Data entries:
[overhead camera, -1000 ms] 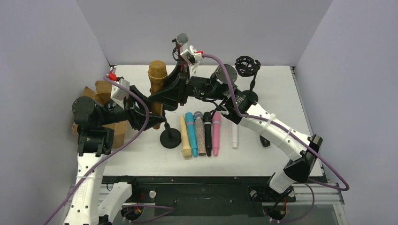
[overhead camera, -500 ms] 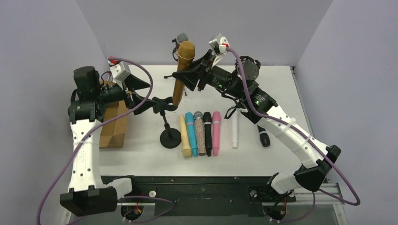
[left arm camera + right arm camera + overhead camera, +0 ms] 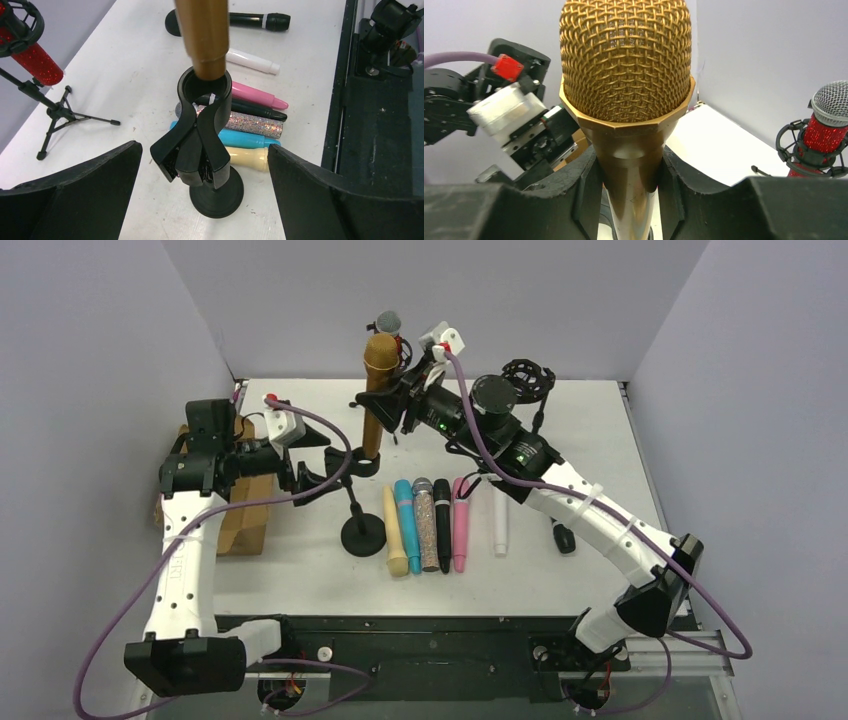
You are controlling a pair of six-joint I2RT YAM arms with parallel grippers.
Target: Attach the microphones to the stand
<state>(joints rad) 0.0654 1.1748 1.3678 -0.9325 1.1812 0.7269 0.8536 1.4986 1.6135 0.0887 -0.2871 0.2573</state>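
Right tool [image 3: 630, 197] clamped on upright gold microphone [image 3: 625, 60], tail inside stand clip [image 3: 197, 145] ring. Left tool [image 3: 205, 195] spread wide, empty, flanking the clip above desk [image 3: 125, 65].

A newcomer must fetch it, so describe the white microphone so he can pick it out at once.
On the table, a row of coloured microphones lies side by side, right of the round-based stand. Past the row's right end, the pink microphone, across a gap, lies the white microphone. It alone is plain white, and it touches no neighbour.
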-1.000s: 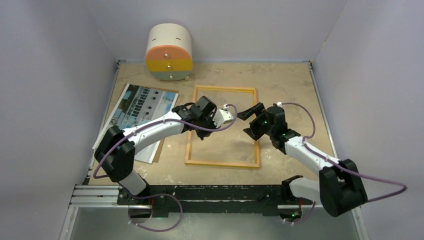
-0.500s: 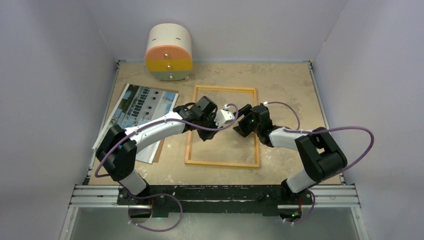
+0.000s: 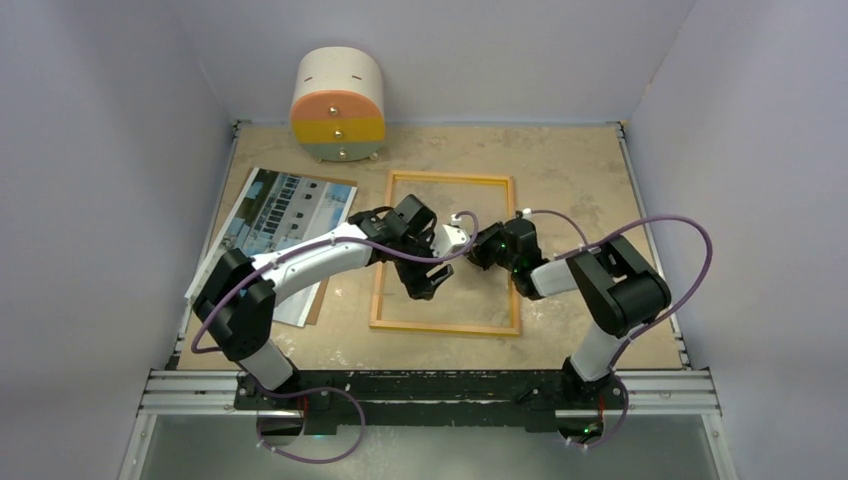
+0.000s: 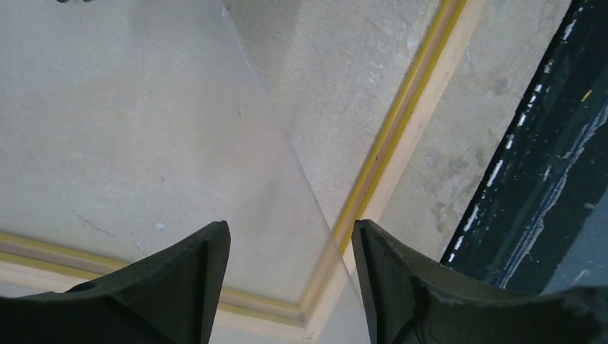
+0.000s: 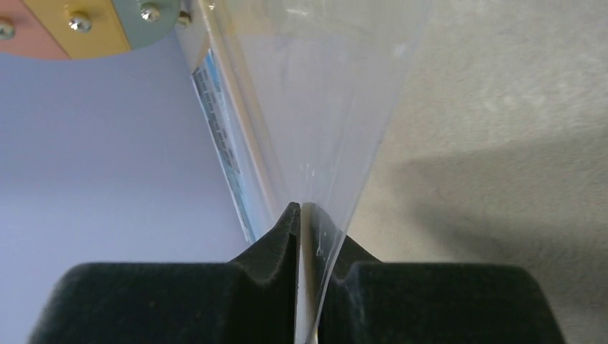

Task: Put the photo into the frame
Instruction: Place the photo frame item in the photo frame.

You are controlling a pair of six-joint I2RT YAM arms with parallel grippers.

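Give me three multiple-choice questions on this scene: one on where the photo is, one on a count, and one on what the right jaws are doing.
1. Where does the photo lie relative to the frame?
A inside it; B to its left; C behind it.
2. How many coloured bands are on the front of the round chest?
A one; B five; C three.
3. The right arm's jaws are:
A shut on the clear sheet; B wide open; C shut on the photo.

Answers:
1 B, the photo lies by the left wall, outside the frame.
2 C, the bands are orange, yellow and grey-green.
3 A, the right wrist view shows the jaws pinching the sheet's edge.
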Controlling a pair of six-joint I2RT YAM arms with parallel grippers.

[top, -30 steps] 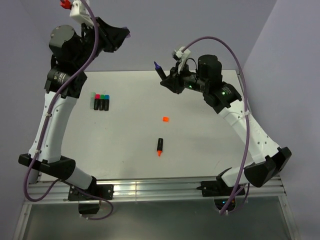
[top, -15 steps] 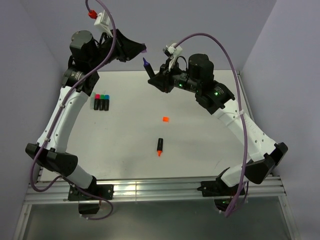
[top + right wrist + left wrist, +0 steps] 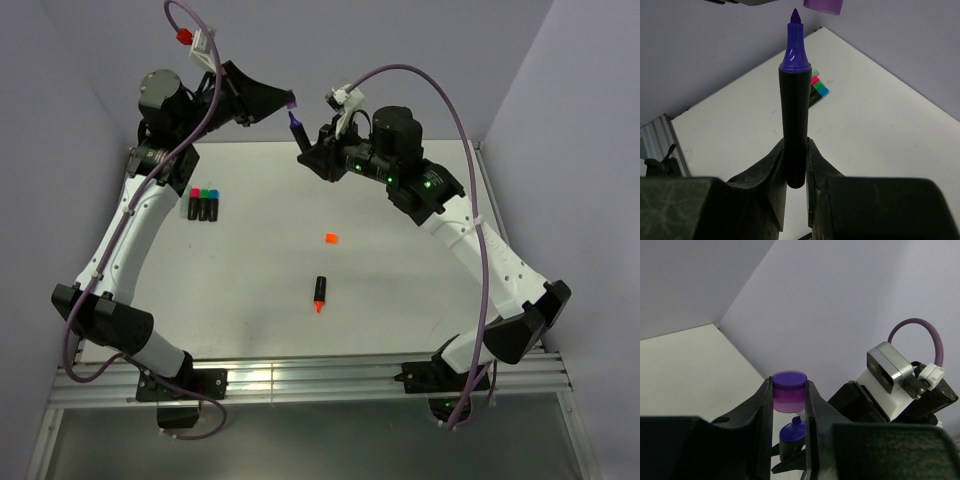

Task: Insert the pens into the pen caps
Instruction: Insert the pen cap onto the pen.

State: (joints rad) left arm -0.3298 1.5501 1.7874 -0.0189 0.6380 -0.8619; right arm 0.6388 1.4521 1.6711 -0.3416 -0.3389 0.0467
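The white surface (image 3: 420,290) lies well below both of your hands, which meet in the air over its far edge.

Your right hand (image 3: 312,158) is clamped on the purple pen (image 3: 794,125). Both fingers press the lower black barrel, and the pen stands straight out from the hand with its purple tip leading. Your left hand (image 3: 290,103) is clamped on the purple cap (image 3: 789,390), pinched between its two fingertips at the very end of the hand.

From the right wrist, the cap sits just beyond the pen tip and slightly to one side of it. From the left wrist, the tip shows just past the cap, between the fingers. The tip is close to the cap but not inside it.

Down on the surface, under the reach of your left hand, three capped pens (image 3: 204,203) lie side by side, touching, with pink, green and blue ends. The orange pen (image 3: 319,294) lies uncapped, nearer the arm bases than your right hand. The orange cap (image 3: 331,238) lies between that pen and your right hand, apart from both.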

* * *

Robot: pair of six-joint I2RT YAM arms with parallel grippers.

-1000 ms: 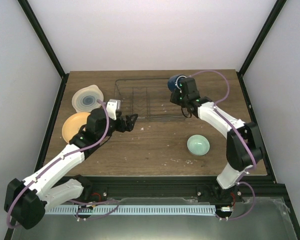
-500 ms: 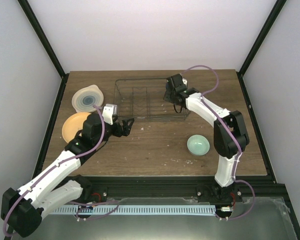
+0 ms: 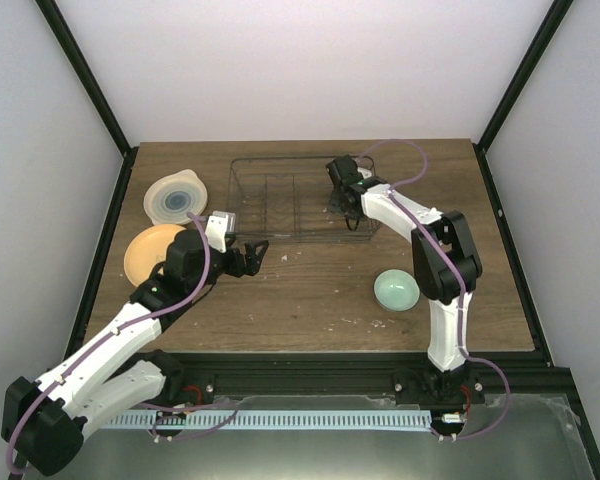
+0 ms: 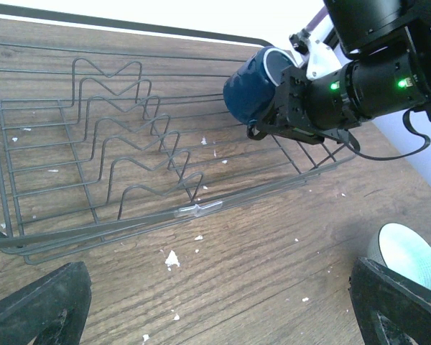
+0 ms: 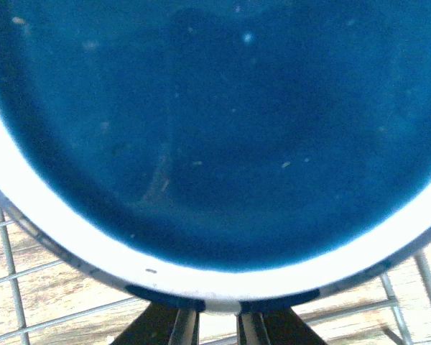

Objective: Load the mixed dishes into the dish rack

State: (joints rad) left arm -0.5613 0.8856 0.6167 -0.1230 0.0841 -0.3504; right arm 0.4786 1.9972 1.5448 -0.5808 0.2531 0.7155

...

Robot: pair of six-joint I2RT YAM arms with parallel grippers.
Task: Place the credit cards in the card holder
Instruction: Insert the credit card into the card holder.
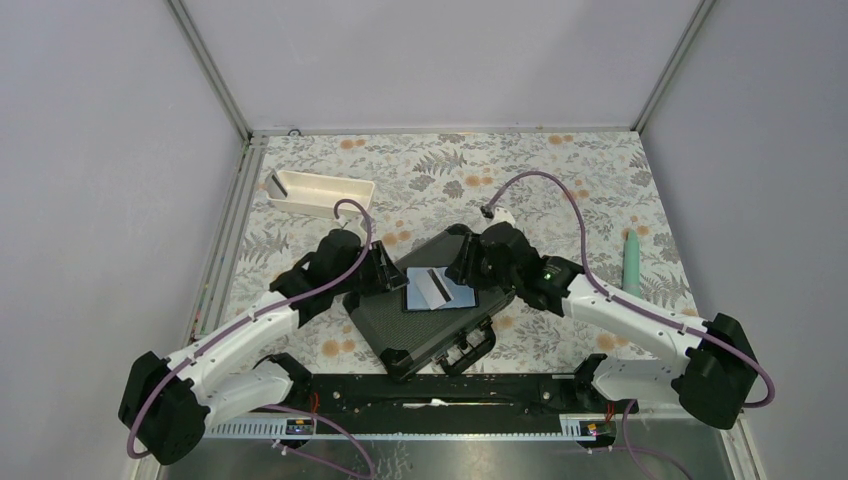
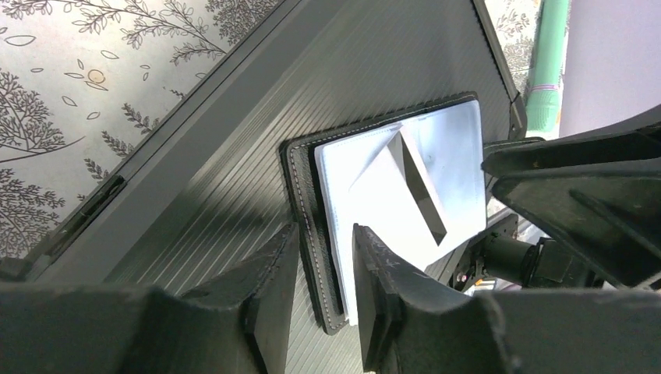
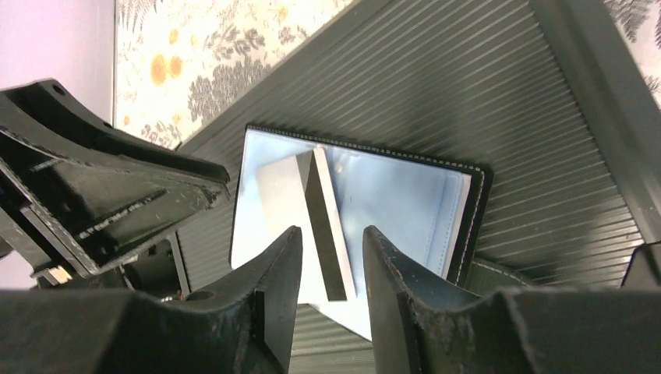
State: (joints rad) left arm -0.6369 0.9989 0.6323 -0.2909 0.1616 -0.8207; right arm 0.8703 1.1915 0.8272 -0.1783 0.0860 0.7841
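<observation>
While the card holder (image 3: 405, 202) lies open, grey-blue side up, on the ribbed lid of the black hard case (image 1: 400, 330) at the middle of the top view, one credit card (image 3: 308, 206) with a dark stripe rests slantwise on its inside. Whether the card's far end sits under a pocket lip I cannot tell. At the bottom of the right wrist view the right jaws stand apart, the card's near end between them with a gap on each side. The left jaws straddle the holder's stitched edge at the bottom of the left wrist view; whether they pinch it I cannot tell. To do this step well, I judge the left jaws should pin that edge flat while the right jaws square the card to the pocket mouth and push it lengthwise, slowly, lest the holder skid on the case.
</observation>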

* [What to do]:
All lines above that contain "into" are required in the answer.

* [Reply]:
Task: Put the photo into the frame
Task: Insert the pens into the pen caps
Objective: Load the mixed dishes into the dish rack
Instruction: Insert the credit card into the card holder.

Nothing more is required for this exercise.